New Fulton Market SSA tax questioned by local groups
July 5, 2019

By Nawal Dairi

The West Loop Community Organization (WLCO) is proposing a new property tax levy to create a Fulton Market Special Service Area (SSA), joining 53 other SSAs across Chicago, by 2020. The affected business and property owners occupy the area bound by the west side of Ogden Avenue, the west side of Halsted Street, the south side of Hubbard Street, and the south side of Randolph Street.

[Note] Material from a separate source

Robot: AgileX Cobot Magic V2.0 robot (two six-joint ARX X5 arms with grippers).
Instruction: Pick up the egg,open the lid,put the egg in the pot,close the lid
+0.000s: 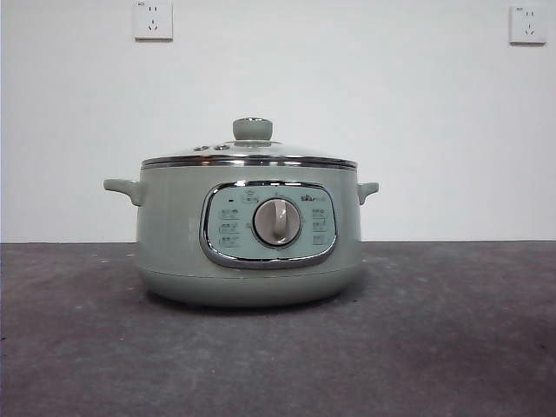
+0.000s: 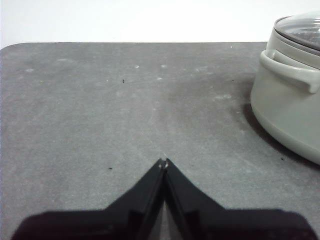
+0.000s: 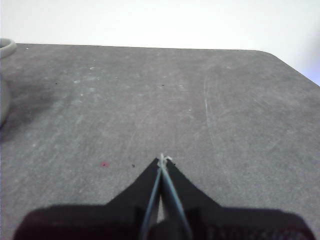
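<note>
Spreading wide and dark grey, carrying everything: the tabletop (image 1: 452, 330), scuffed and dusty in both wrist views.

Sitting near the middle of it in the front view: the pot (image 1: 174, 234), sage-green, 2 small side handles, chrome-framed panel and silver dial (image 1: 277, 222) facing the camera. Looking heavy and stable – probably not shifting when the lid gets pulled.

Resting closed on the pot's rim: the lid (image 1: 287, 152), domed glass with a steel band. Judging it stiff, smooth and breakable if dropped; best taken by the green knob (image 1: 252, 129) on top, the only part offering 2 opposed faces for pinching.

Not showing anywhere in these 3 views: the egg. Likely light, slippery and fragile – calling for a gentle pinch across the narrow middle once located.

Hanging low over bare tabletop, pointing nearly level: the left claw (image 2: 163, 162), jaws pressed together at the tips, holding nothing, with the pot's handle off to one side and well apart.

Posing the same way on the other side: the right claw (image 3: 163, 160), jaws meeting at the tips, gripping nothing, only an edge of the pot peeking in at the frame's border.

Appearing nowhere in the front view: either arm, so both seemingly waiting clear of the pot.
</note>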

“Special Service Areas are economic tools used to enhance City services that are already provided which may be, unfortunately, shortly received” or lacking, Carla Agostinelli, executive director of the West Loop Community Organization, said. “We have needs for additional litter abatements with an increasing population in the area. Over the last several years, we have done various needs assessments and categorized them along the years. Many of the concerns fall into security, litter abatements, additional lighting, and safety. We understand that we may need additional support for litter abatement, garbage removal, and pest control.”

According to City guidelines, SSA proposals must receive support signatures from at least 20% of property holders within the boundaries to implement the tax. Once the extensive application process is met and the proposal is approved, the SSA lasts for ten years.

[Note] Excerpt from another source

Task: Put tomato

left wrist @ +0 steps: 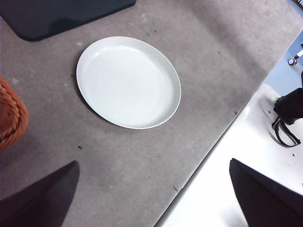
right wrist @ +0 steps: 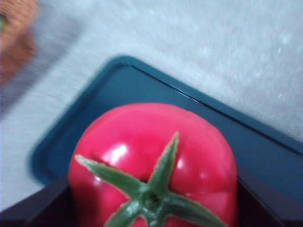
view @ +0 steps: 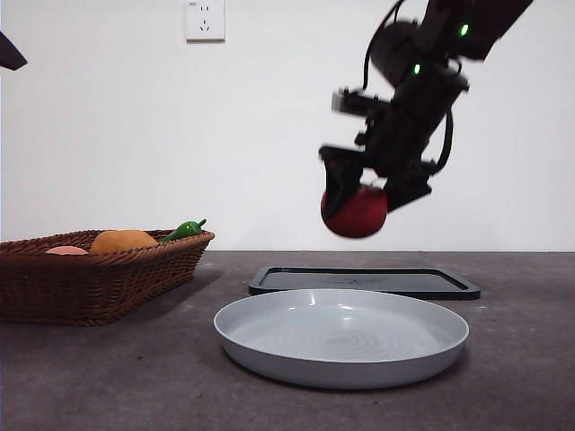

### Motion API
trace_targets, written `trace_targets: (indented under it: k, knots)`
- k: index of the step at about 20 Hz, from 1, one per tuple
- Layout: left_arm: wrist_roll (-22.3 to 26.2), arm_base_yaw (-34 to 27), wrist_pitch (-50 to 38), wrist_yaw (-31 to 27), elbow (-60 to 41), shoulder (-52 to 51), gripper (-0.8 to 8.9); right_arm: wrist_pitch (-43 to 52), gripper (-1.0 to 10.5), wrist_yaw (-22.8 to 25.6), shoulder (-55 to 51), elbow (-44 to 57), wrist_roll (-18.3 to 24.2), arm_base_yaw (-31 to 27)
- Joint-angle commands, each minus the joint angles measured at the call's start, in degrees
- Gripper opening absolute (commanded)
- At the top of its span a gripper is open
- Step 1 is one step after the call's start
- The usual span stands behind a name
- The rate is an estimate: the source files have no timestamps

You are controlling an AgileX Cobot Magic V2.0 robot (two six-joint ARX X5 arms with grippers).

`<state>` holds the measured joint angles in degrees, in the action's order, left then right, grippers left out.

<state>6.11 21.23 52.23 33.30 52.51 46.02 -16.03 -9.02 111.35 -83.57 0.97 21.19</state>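
The glossy red tomato (view: 356,213) hangs in the air above the far side of the grey plate (view: 341,337), held between the black jaws of my right gripper (view: 364,199). Seen from the right wrist, the tomato (right wrist: 156,161) fills the picture, green stem up, over a dark tray (right wrist: 118,90); the right gripper (right wrist: 154,198) is shut on it. My left gripper (left wrist: 154,198) stands open and high, looking down on the plate (left wrist: 128,80), holding nothing. It shows only as a black tip (view: 11,54) at the upper left of the front view.
A wicker basket (view: 99,278) at the left holds an orange fruit (view: 123,240), a green pepper (view: 184,230) and a pale pink item (view: 66,250). A dark flat tray (view: 364,281) lies behind the plate. The table's edge (left wrist: 208,156) runs near the left arm.
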Motion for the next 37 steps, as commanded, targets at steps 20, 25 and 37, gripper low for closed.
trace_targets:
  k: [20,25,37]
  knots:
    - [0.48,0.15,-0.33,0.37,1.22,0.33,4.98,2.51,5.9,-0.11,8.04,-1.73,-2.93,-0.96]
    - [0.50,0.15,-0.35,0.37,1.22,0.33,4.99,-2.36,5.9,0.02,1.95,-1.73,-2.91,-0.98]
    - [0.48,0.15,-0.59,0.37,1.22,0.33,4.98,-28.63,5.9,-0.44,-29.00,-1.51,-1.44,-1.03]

Executive director of Fulton Market Association Roger Romanelli weighed in on the minimum approval rating for the tax. “The percentage should be much higher,” said Romanelli. “I hope Mayor Lori Lightfoot is looking into this—20% approval seems really low.”

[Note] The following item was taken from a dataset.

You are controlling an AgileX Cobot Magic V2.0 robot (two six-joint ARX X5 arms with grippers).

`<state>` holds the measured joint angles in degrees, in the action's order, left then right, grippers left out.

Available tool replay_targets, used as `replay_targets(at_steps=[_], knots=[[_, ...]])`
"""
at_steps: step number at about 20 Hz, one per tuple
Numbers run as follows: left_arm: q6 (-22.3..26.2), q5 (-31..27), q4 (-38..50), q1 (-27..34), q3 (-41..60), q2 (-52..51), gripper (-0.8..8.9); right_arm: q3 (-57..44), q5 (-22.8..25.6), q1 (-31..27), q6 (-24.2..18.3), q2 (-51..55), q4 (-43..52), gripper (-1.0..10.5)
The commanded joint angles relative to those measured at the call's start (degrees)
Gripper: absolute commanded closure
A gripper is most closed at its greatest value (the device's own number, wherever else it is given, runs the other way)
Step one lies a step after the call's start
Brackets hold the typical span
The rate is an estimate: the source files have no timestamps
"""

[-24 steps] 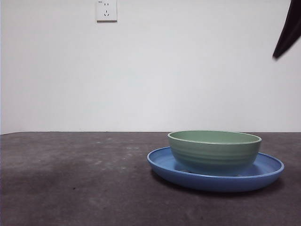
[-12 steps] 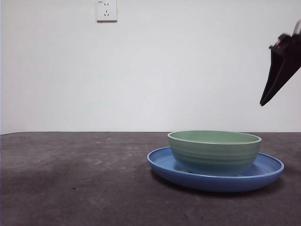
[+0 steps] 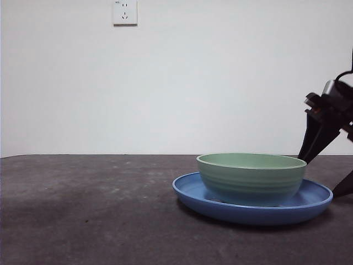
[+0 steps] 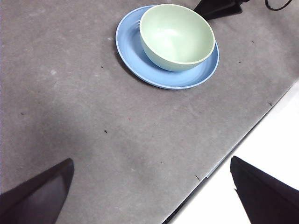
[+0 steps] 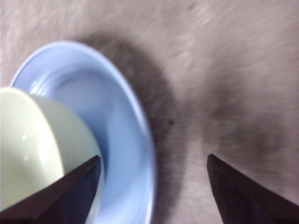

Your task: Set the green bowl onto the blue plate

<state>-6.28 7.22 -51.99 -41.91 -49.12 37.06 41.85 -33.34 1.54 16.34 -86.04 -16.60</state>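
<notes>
The green bowl [image 3: 251, 176] stands upright inside the blue plate [image 3: 255, 214] on the dark table, right of centre in the front view. My right gripper [image 3: 326, 168] is open and low at the plate's right side. In the right wrist view it [image 5: 153, 157] straddles the plate's rim [image 5: 122, 116], with one jaw by the bowl's wall [image 5: 28, 144] and the other over bare table. My left gripper [image 4: 151, 160] is open and empty, high above the table and far from the bowl [image 4: 176, 36] and plate [image 4: 136, 61].
A white wall socket [image 3: 124, 12] sits high on the back wall. The table's edge [image 4: 243, 135] runs beside the plate in the left wrist view, with white floor beyond. The right arm's dark tip [image 4: 217, 7] shows behind the plate there.
The right gripper has come down from the top right corner to the plate's right rim. Bowl and plate have not moved.
</notes>
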Motion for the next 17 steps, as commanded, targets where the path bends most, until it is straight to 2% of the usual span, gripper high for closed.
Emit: replay_targets(at_steps=[1, 4, 10, 14, 17], knots=[[0.87, -0.15, 0.63, -0.52, -0.63, 0.24, 2.15, 0.94, -2.58, 0.2, -0.7, -3.08, 1.14, 6.6], [0.87, -0.15, 0.63, -0.52, -0.63, 0.24, 2.15, 0.94, -3.3, 0.26, -0.96, -5.35, 1.27, 7.1], [0.87, -0.15, 0.66, -0.52, -0.63, 0.24, 2.15, 0.94, -3.3, 0.59, -2.05, -5.6, 1.49, 9.4], [0.87, -0.15, 0.66, -0.52, -0.63, 0.24, 2.15, 1.49, -3.28, 0.59, -0.61, -5.57, 1.99, 9.4], [0.87, -0.15, 0.63, -0.52, -0.63, 0.24, 2.15, 4.48, -3.3, 1.31, -0.26, -5.57, -1.36, 9.4]])
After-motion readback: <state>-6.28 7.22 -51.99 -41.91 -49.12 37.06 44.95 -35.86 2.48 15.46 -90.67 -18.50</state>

Residents and property owners also have concerns over possible uneven distribution of funding between the SSA and tax increment financing (TIF). 

In response to these concerns, WLCO is now applying with a zero-levy (the City receiving no property tax money from the area) for the first two years until the TIF is lifted. Typically, the application process consists of a draft budget; however, due to the zero-levy there will be no budget presented with the application. 

Working with community

“We will be waiting until the TIF is lifted and we will be working with the community in these two years to identify how to properly allocate the budget,” Agostinelli said.

An advisory committee for the SSA consists of commercial real estate owners within the district who remained vocal on the SSA from the start and expressed their concerns about lack of infrastructure in the area. They are all members of the community helping to steer the application process with no relation to WLCO. If the application is approved, advisory committee members no longer participate unless they apply and are appointed commissioners by the mayor.

“Commissioners will be the ultimate definers of the budget,” Agostinelli said. “Anyone who is a PIN holder can apply to be a commissioner. We do not control who becomes commissioners.”

SSAs, otherwise known as Business Improvement Districts, are centralized around business communities. WLCO intends to demonstrate this concept by centralizing the tax around predominately business, rather than residential, properties.

“We have been waiting quite a while for a number of infrastructure improvements to occur, so this proposal could be a potential vehicle for funding these improvements,” Matt LeTourneau, president of Neighbors of West Loop (NoWL), said. “The downside is the new tax imposed on residents. The fact that the ultimate definition of the SSA is a Business Improvement District really identifies the focus on business and economic improvement through them. A lot of residents see that as a negative.”

Burnett offers views

Alderman Walter Burnett Jr. (27th Ward) noted his position on the proposal of an SSA in the area. “Personally, I found Special Service Areas to be useful,” Burnett said. “The SSA gives people more power and control of their destiny. I’m just a supportive figure, I have no input in making a decision. Whether people want it or not, it is up to them. In the Fulton Market Area, certain areas have vandalism and robbery. Money for security and street cleaning would not hurt them. This area has become one of the major tourist destinations in Chicago or even in the country. Due to the heavy traffic and amount of people, so we want to make sure that everyone is safe and able to enjoy themselves.”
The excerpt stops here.